V.K. Singhal, J.
1. The Income-tax Appellate Tribunal has sent the above two References arising out of its order. Since the questions involved in both the cases are common the same are disposed of by this Single order. In Reference No. 53/81 the matter relates to the assessment years 1977-78 and 1978-79 and the following question has been raised:
Whether on the facts and in the circumstances of the case the Tribunal was justified in holding that the rental income received by the assessee was assessable under the head "Income from Business?"
In Reference No. 36/82 the following question has been raised:
Whether on the facts and in the circumstances of the case the Tribunal was justified in upholding the findings of the CIT (Appeals) that the rental income received from the Food Corporation of India is assessable under the head "Income from Business" and in setting aside the assessment to be made afresh in the light of the Tribunal's order dated 26.12,1979 for the assessment years 1377-78 and 1978-79?

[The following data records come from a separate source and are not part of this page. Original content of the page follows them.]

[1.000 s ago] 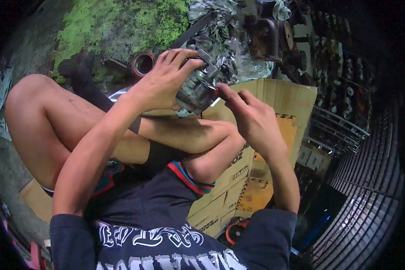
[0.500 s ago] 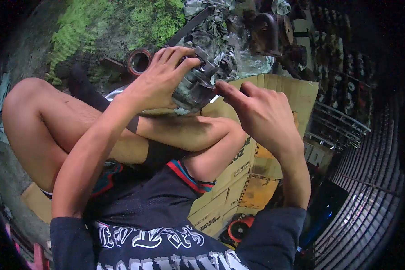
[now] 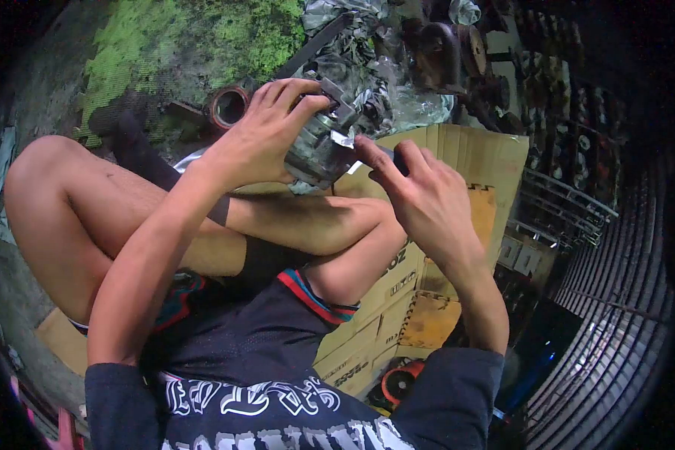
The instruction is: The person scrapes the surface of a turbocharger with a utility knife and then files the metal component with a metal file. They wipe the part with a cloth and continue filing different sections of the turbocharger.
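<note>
My left hand [image 3: 259, 135] is wrapped around a grey metal machine part [image 3: 313, 159], a round housing with ridges and a raised block on its upper side. It is held tilted above my crossed legs. My right hand [image 3: 427, 191] closes on a flat-bladed tool [image 3: 343, 139] with a pale, shiny tip that lies against the right side of the housing. A dark section of the tool shows between the fingers; the rest is hidden in the palm. My right index finger stretches along it toward the metal.
A reddish metal ring [image 3: 229, 106] lies on the stained floor beyond my left arm. Crumpled plastic [image 3: 420, 105] and a rusty curved casting [image 3: 439, 56] sit farther back. Flattened cardboard [image 3: 457, 142] lies at the right, near a metal rack [image 3: 566, 202] and ribbed shutter [image 3: 615, 315].
My right hand has shifted slightly left and turned, so the pale tip now shows against the housing. My left hand and the housing stay almost in place.
</note>
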Tool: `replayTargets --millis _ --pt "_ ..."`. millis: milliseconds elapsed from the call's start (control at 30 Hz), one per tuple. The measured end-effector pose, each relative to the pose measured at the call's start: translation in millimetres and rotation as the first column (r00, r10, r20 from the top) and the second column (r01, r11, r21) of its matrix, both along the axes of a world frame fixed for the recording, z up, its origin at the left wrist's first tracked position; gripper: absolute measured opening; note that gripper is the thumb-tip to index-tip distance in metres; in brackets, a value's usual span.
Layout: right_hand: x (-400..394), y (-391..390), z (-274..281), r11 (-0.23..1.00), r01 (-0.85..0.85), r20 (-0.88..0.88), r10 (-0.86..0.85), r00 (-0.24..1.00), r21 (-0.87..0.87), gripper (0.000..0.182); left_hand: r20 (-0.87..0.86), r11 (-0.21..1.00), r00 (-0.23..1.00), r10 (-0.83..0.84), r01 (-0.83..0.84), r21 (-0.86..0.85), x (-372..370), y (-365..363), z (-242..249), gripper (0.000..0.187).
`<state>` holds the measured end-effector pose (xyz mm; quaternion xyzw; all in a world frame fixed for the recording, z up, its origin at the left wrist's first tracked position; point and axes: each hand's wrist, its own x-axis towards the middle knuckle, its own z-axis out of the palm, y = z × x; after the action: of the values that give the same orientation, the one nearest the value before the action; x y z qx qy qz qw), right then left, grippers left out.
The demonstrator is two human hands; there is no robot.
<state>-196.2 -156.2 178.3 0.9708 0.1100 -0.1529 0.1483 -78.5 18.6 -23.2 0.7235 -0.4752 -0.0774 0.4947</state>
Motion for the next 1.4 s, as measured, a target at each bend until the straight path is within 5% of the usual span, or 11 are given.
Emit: replayTargets --millis 300,400,467,600,667,867,1400 --pt "12 -7 14 0.998 0.066 -0.087 -0.066 0.994 0.005 0.056 -0.003 1.000 1.000 -0.012 0.012 0.010 0 0 1 0.115" --pt "14 -10 12 0.994 0.093 -0.048 -0.090 0.995 0.062 0.053 -0.026 1.000 1.000 -0.003 0.003 -0.015 1 -3 -2 0.114" --pt "13 -10 9 0.990 0.050 0.169 -0.072 0.983 0.130 0.054 -0.046 0.999 0.999 -0.003 0.001 -0.044 1 -3 -3 0.113" --pt "3 -9 8 0.988 0.088 0.130 -0.105 0.986 0.128 0.056 -0.046 0.999 0.999 -0.002 0.000 -0.039 3 -2 0 0.112" --pt "2 0 10 0.992 0.117 0.051 -0.114 0.992 -0.054 0.057 -0.048 0.999 0.999 -0.010 0.008 -0.039 2 -3 1 0.111" --pt "11 26 21 0.983 0.041 -0.010 -0.043 0.999 -0.181 0.051 -0.048 0.999 0.999 -0.008 0.006 -0.047 4 -4 0 0.109" --pt "20 40 11 0.960 -0.052 -0.034 0.045 0.998 -0.276 0.061 -0.046 0.999 0.999 -0.005 0.003 -0.051 6 -7 0 0.111"
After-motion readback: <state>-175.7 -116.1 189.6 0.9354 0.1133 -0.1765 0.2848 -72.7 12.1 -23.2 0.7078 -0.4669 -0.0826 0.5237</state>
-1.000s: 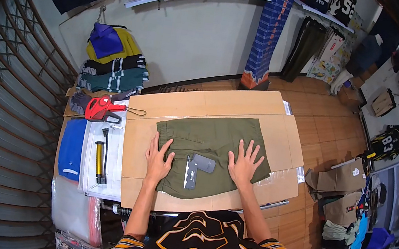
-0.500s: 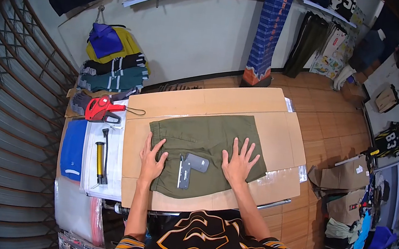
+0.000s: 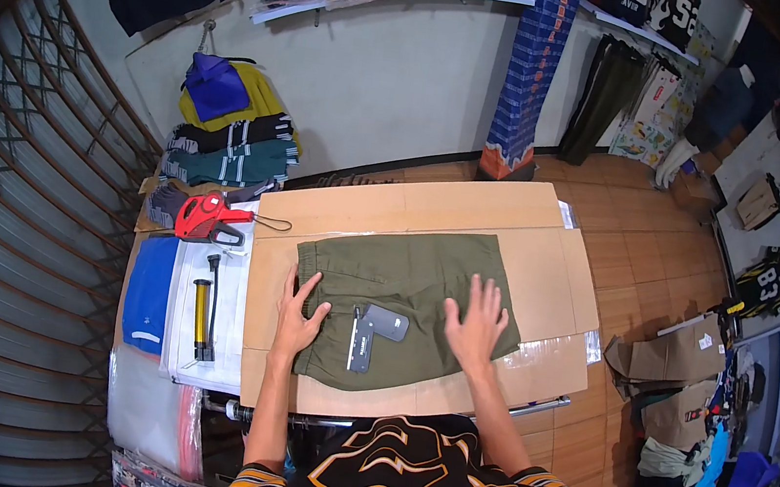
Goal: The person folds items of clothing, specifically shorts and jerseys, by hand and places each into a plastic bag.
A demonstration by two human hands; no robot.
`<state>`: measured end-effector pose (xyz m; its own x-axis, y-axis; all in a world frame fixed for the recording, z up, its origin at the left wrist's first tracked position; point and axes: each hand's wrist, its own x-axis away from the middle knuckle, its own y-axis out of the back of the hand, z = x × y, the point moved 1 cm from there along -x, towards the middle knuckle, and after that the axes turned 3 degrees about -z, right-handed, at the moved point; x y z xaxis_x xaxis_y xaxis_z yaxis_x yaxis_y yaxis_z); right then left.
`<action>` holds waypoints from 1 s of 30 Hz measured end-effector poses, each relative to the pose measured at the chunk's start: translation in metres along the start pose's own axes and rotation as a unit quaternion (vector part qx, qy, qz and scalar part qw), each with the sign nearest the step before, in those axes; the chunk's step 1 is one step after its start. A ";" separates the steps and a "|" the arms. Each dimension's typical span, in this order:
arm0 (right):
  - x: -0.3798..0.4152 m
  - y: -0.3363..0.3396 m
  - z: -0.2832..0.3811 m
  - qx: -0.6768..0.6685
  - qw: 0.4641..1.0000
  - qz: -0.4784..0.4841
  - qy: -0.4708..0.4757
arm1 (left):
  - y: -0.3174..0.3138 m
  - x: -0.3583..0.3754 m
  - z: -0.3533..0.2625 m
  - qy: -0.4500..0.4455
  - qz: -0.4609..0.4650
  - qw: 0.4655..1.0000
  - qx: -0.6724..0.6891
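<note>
A pair of olive-green shorts (image 3: 407,265) lies flat on a cardboard sheet (image 3: 558,276), its elastic waistband toward the left. My left hand (image 3: 299,323) rests at the waistband's near part, thumb and fingers apart, holding nothing. Over the leg side on the right, my right hand (image 3: 476,326) has its fingers spread, slightly blurred, and is empty too. Between the hands, on the fabric, lie a dark grey rounded case (image 3: 386,322) and a narrower grey device (image 3: 362,345) with a silvery edge, one overlapping the other.
Left of the cardboard are a red and black handheld tool (image 3: 206,218) with a cord loop, a yellow hand pump (image 3: 201,312) and blue folded cloth (image 3: 148,286). Plastic bags (image 3: 143,398) hang at the near left. Cardboard boxes (image 3: 681,353) stand at right.
My right hand has shifted slightly right, its fingers tilting up and blurring. The left hand stays by the waistband. The whole view has moved a little.
</note>
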<state>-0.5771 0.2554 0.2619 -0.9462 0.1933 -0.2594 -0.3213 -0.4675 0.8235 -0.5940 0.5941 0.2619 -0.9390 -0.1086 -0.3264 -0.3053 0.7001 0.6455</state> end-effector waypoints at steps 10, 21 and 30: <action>-0.041 0.083 -0.154 0.171 0.920 -0.135 -0.325 | 0.014 0.007 0.008 0.022 -0.034 0.995 0.093; -0.039 0.145 -0.177 -0.156 0.914 -0.296 -0.231 | 0.014 0.013 0.010 0.056 -0.060 0.990 0.116; -0.010 0.126 -0.074 -0.760 0.581 -0.160 -0.243 | 0.030 0.060 0.008 0.188 -0.111 0.960 0.176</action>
<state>-0.6113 0.1310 0.3311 -0.8253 0.5275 0.2015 -0.4893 -0.4901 -0.7214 -0.6580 0.6142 0.2568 -0.8678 -0.4838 -0.1132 -0.4944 0.8179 0.2943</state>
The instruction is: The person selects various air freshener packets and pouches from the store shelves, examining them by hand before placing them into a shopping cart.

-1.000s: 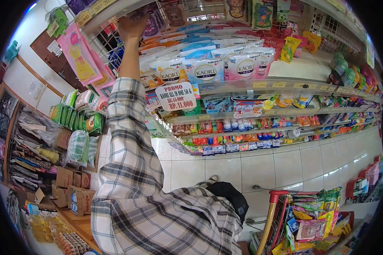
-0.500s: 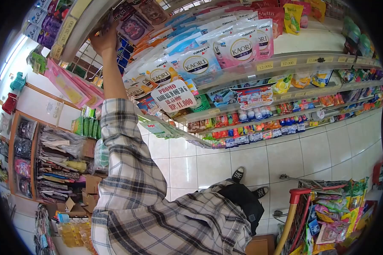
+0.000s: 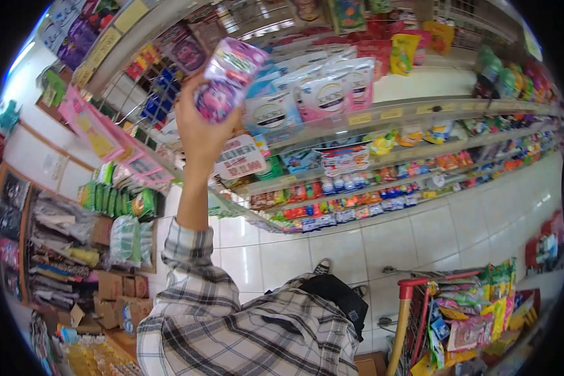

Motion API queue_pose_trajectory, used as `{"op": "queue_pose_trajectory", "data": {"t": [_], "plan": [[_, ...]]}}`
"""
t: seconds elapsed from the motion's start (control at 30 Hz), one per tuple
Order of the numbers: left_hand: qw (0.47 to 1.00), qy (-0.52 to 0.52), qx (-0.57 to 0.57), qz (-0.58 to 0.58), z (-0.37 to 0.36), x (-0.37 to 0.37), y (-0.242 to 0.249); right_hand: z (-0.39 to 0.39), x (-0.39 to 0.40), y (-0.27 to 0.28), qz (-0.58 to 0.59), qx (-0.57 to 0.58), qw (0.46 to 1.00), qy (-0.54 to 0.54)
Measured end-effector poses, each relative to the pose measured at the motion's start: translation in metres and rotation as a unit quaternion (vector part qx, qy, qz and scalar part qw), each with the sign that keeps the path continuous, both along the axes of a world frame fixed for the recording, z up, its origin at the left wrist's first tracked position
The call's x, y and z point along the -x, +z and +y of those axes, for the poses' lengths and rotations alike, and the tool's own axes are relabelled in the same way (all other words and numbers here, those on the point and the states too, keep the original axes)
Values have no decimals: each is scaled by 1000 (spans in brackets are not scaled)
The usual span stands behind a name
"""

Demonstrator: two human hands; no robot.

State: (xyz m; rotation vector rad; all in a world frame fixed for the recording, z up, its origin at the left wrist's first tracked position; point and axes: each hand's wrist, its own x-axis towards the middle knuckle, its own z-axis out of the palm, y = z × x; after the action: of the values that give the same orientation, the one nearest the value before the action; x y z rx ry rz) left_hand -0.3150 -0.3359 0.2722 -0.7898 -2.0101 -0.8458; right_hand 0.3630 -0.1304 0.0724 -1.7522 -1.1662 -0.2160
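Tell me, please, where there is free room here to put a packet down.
Free: the bare shelf stretch right of the yellow pouch, before the green bottles. Free too: the white floor tiles between shelves and cart. The cart and lower shelves are crowded.

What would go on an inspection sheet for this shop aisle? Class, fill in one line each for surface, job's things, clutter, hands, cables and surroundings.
Surface: white tiled floor.
Job's things: purple packets, held up in front of the shelves.
Clutter: red-handled trolley heaped with mixed packets; cardboard boxes by the wall rack.
Hands: left hand raised, closed on the purple packets; right hand not in view.
Cables: nothing seen.
Surroundings: stocked shelves with pouches, a promo sign.
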Motion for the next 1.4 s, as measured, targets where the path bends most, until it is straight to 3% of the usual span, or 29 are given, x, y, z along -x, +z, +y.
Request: {"op": "queue_pose_trajectory", "data": {"t": [0.1,0.13,0.2,0.27,0.43,0.5,0.57,0.67,0.83,0.93,1.07,1.13,1.33,1.4], "plan": [[991,-136,19,-11,29,-54,-24,2,28,25,-31,-42,997,64],[983,-181,33,-16,38,-72,-29,6,11,9,122,24,989,85],[961,-269,55,-35,55,-107,-40,1,52,32,195,16,971,135],[930,-354,70,-62,68,-145,-53,-10,92,57,194,22,956,217],[827,-535,141,-102,94,-227,-82,-38,168,109,297,105,812,492],[782,-594,157,-106,102,-249,-97,-49,175,108,363,153,751,529],[754,-622,180,-110,103,-266,-108,-64,171,97,362,202,744,524],[718,-654,207,-118,105,-278,-120,-82,170,74,446,173,739,474],[682,-688,228,-94,109,-299,-130,-102,156,61,491,163,765,384],[672,-699,227,-84,114,-309,-121,-101,137,57,406,90,856,307],[664,-708,199,-138,118,-314,-112,-72,61,86,271,-55,954,116],[679,-692,197,-147,120,-307,-121,-48,6,78,363,-87,922,100],[732,-613,194,-224,110,-273,-147,42,-62,53,281,59,943,166],[754,-583,199,-227,105,-261,-147,67,-58,55,254,176,930,198]]}}
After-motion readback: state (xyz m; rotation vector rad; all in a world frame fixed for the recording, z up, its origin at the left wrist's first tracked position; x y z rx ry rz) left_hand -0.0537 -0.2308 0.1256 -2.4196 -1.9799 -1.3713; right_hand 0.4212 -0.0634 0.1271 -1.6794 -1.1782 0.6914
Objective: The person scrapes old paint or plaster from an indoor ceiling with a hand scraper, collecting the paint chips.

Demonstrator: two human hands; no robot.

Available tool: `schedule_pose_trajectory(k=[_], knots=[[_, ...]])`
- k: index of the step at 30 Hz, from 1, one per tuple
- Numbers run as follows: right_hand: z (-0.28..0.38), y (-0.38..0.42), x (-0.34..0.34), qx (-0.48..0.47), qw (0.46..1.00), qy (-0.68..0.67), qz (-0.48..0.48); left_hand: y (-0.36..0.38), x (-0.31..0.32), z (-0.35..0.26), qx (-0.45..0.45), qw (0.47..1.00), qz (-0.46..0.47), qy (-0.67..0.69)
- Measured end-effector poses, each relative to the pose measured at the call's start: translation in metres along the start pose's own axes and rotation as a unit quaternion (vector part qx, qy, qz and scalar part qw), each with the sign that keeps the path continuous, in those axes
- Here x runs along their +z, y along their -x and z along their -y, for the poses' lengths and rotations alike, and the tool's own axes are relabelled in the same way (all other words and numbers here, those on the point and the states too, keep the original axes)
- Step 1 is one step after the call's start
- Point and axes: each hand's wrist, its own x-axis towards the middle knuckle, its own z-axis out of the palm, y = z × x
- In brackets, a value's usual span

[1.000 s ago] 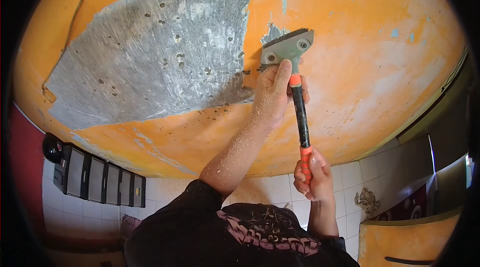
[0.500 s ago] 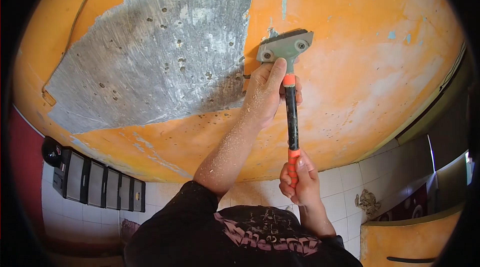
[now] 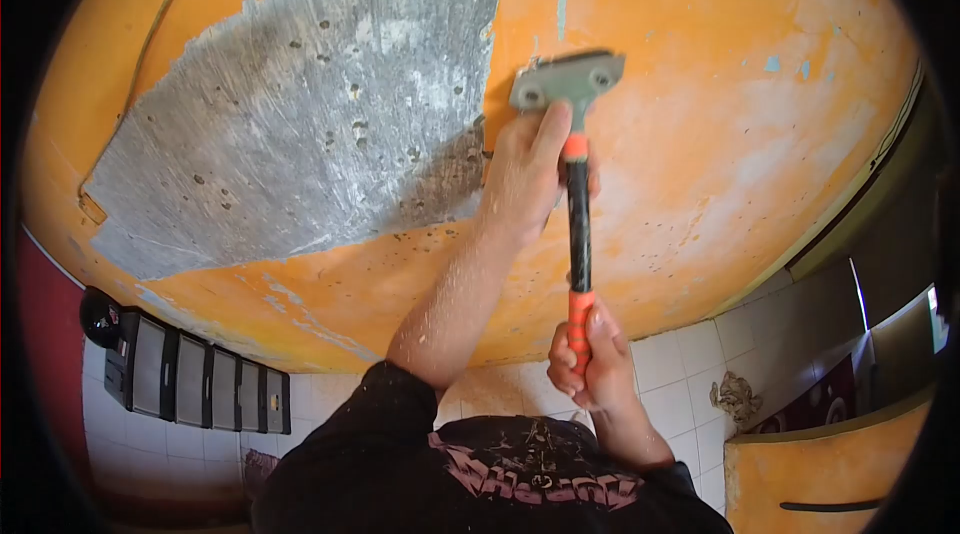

2. The brief facts of the case are that the assessee company was allotted land by the Director of Industries for setting up of Auto Lamp Factory. The project could not be materialised and some constructions were made on the land upto the level of plinth only. The land was let out to the Food Corporation of India and it was claimed that the receipt from the Food Corporation of India is assessable as income under the "Income from other sources" and not under the head "Income from property. The I.T.O. did not accept the contention of the assessee and treated the income as from the property.
3. In appeal preferred before the Commissioner of Income-tax it was contended that the income received by the company was income from business and the building has been constructed upto the level of plinth and it was temporarily let out for a year to the F.C.I. The C.I.T. (Appeals) held that the business has not year been set up and, therefore, the rental income could not be considered as the business income. The C.I.T. came to the conclusion that the rental income could not be considered as income from property since the construction were only upto the plainth level and it was not building but the land that was let out and as such the income should be assessed as income from other sources.
4. The assessee challenged this matter before the Income-tax Appellate Tribunal where it was contended that the commercial asset for its exploitation has come into existence and, therefore, the amount received was business income and the directions to assess the same under the head "income from other sources" is not justified. The Income-tax Appellate Tribunal came to the conclusion that the project did not materialise and some of the constructions were made on the land and the assessee has treated the said property as the commercial asset in its books of accounts. The assessee had the intention to exploit the commercial asset. The Income-tax Appellate Tribunal came to the conclusion that the income should be assessed as business income.
5. The submission of the learned Counsel for the Revenue is that there was no commercial asset which could be exploited and, therefore, the Income-tax Appellate Tribunal was not justified in coming to the conclusion that the receipt of rent from Food Corporation of India should be considered as "income from business".
6. If there is any intention to exploit the commercial asset and the same is leased out the income therefrom would be the business income. It has not been stated that the business of the assessee company was to take out the land and rent it out. The constructions which have been made thereon are incomplete and have not been shown to be of any use as a commercial asset. A commercial asset is an asset which is used in a business. Land with plain the cannot be considered to be a commercial asset. A commercial asset may not be temporarily used but for the reason it will not cease to be a commercial asset. The income from a commercial asset will be income from business only when there is a letting out of a commercial (business asset) and the said letting is temporary. If the business has not yet been started or is not capable of being stalled then no commercial asset can be said to have came into existence. Similarly, if the business if being closed then the asset cases to be a commercial asset. In the present case though initially the agreement was for one year which has been renewed from time to time but no commercial asset has come into existence from which any business could have been carried on. Simply, because the expenditure incurred in construction upto the plain the level has been shown as a commercial assets in the books of account will not change the character of the income which has been received only on account of storage facility which has been provided by letting out the land to the Food Corporation of India.
7. In these circumstances, we are of the view that the Income-tax Appellate Tribunal was not justified in coming to the conclusion that the income from letting out of the land to the Food Corporation of India is the income from the business.
8. Accordingly, the Reference is answered in favour of the Revenue and against the assessee. No orders as to costs.